Sure, Vanessa Hudgens’ roles may not be garnering Oscar wins or even Golden Globe nominations, but Hudgens has her hand in every pot, her face on every network, her foot in every industry. She’s got 45 million followers on Instagram and a bougie brand of cactus water worth more money than I’ll ever make in my life. She’s the sole reason that Coachella still exists, which may be her worst offense of all.
At this point, I lay awake in fear every night, thinking about all of the things that Vanessa Hudgens could do and get away with, surely starting with murder and just working her way up from there. She’s loyal to no moral boundary, only serving the art of chaos and cash.

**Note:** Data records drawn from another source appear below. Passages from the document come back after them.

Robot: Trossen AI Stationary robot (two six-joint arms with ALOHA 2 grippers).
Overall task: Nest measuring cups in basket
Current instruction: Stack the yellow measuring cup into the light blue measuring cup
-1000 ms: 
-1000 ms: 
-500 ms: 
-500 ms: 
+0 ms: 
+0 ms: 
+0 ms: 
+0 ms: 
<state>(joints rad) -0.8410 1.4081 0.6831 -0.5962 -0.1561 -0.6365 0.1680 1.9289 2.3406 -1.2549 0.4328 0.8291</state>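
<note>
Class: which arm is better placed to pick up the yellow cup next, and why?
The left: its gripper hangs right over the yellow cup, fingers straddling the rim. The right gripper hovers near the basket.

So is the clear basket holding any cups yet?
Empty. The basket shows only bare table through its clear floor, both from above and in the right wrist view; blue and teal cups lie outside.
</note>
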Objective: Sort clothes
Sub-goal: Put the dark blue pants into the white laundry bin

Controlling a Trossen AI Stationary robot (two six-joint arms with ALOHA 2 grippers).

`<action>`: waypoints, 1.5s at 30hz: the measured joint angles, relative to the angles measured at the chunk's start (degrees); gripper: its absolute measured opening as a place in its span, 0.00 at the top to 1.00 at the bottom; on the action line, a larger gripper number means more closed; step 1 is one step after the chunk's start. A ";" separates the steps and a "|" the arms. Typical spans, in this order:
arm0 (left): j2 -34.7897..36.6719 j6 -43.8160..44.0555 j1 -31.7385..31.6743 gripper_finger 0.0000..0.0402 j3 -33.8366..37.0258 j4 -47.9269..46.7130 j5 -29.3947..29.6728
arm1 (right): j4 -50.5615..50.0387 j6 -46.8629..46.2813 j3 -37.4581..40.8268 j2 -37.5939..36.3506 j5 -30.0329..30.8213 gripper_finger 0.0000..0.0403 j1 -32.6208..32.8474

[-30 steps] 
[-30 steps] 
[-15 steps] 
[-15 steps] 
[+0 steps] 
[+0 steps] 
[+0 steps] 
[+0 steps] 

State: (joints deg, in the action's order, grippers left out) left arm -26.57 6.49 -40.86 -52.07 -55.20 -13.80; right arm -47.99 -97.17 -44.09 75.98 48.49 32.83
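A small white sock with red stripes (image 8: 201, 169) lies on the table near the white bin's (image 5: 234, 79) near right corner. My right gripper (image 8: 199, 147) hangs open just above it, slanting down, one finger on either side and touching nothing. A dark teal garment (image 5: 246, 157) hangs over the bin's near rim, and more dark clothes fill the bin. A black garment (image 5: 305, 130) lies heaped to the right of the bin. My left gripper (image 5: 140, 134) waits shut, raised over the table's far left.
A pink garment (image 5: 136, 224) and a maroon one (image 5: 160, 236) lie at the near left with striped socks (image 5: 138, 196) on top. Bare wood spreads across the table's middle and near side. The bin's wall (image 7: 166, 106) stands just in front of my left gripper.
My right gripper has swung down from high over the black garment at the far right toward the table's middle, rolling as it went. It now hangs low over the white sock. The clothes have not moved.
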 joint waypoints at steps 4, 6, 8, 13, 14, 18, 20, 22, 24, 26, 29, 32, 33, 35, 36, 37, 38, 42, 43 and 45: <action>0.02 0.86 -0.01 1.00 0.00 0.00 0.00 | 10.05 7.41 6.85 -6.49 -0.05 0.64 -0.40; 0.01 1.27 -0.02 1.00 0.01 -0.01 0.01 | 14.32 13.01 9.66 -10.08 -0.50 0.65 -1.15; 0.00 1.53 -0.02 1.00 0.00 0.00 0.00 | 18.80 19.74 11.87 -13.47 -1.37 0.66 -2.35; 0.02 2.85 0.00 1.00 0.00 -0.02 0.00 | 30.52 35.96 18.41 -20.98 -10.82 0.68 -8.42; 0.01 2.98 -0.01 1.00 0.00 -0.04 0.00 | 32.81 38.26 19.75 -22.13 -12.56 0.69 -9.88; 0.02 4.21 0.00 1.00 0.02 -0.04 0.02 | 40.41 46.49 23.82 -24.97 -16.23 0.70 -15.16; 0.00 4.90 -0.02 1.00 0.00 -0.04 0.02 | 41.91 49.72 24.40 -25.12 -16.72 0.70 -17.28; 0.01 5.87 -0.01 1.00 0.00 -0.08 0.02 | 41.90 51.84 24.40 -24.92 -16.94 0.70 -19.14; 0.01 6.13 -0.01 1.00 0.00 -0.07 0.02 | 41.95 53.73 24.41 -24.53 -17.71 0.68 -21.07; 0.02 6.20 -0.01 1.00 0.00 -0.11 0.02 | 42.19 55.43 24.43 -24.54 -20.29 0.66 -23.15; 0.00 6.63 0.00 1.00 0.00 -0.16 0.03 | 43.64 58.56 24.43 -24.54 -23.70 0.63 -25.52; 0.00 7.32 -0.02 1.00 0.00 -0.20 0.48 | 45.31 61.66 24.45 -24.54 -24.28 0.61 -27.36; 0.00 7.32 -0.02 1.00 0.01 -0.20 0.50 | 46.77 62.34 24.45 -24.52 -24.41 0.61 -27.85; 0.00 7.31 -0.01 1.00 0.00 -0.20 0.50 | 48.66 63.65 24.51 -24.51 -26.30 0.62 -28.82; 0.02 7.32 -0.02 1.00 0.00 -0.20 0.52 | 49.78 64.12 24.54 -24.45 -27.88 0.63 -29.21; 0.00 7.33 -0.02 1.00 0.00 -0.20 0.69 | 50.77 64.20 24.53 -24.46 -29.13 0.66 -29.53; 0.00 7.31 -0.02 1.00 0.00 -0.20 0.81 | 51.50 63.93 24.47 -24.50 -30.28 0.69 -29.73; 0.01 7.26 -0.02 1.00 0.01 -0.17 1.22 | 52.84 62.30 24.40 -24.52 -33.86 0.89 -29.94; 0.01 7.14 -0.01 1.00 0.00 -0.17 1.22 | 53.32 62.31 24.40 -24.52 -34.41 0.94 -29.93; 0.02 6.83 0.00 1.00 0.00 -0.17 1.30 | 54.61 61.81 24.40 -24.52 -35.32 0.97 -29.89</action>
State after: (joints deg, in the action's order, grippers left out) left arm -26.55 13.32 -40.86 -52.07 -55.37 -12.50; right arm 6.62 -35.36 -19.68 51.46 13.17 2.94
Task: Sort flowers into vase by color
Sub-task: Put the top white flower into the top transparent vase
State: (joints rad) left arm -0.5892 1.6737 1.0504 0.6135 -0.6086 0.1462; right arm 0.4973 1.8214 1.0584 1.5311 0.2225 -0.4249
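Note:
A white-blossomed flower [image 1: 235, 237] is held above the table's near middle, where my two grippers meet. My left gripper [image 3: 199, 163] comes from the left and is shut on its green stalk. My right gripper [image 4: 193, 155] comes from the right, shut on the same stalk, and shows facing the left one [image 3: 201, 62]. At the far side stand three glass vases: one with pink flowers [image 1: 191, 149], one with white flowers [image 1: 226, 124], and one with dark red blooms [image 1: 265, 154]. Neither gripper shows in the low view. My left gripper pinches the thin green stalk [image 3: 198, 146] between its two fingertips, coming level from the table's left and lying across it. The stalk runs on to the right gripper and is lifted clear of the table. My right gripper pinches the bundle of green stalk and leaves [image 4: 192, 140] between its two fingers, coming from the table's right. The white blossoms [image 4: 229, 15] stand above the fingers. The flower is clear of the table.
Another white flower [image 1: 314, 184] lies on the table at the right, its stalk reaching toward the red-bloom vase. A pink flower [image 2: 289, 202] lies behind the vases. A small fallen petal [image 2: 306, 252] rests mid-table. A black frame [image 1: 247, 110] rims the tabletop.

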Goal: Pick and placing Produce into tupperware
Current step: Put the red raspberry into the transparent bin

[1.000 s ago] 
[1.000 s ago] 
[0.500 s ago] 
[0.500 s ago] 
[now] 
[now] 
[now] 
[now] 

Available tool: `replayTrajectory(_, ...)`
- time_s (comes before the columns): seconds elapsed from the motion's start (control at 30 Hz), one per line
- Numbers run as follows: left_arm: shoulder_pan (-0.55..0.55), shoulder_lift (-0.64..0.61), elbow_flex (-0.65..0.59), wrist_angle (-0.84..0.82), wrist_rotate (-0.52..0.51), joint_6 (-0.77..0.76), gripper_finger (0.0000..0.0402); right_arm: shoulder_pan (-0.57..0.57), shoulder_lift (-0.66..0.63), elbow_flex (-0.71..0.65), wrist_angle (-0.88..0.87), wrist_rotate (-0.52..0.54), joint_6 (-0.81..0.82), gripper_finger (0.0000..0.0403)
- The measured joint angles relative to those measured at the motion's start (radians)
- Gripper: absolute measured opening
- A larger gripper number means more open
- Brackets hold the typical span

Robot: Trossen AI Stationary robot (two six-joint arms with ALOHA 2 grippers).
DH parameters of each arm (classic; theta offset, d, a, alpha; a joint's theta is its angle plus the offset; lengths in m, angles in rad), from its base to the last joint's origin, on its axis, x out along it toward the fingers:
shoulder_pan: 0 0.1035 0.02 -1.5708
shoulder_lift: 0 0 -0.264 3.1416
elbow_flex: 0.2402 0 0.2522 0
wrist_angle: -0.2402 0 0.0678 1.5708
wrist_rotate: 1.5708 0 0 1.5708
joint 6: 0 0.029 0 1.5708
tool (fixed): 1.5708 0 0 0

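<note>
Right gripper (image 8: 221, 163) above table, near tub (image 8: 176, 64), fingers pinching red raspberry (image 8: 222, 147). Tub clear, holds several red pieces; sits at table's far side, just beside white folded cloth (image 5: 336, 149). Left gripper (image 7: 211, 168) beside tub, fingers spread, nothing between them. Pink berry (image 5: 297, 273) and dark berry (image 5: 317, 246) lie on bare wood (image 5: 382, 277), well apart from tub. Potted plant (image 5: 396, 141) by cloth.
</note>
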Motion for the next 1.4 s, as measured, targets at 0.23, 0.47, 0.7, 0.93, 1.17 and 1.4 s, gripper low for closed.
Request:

Hudgens wields the power of her wide reach with a reckless abandon and an irrefutable charisma. Try as I might, I can’t help but find her to be a truly fun personality to watch whenever she lands on my television. Despite her long list of career faux pas, she’s managed to maintain a consistent level of relevance that has never wavered, unlike several of her other Disney Channel cohorts, something we should’ve expected when she stated her career ideology from day one — when it comes to a role, just “Say OK.”
Perhaps we have that philosophy to thank for being able to catch her starring as an 18-wheel-truck driver named Bertie in the sure-to-be-smash-hit film Big Rig, coming to a Tubi TV channel near you soon. Vanessa Hudgens knows what we need far more than we do.